● Task to carry out
Extract the listing in its entirety, keeping each line identical to the original.

● Provided data
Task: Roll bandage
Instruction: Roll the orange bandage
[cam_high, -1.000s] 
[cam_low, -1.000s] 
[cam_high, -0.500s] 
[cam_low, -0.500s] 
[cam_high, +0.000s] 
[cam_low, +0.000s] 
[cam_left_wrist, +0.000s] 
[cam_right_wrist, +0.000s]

● Answer below
Task: Roll bandage
Instruction: Roll the orange bandage
[cam_high, -1.000s] 
[cam_low, -1.000s] 
[cam_high, -0.500s] 
[cam_low, -0.500s] 
[cam_high, +0.000s] 
[cam_low, +0.000s] 
[cam_left_wrist, +0.000s] 
[cam_right_wrist, +0.000s]

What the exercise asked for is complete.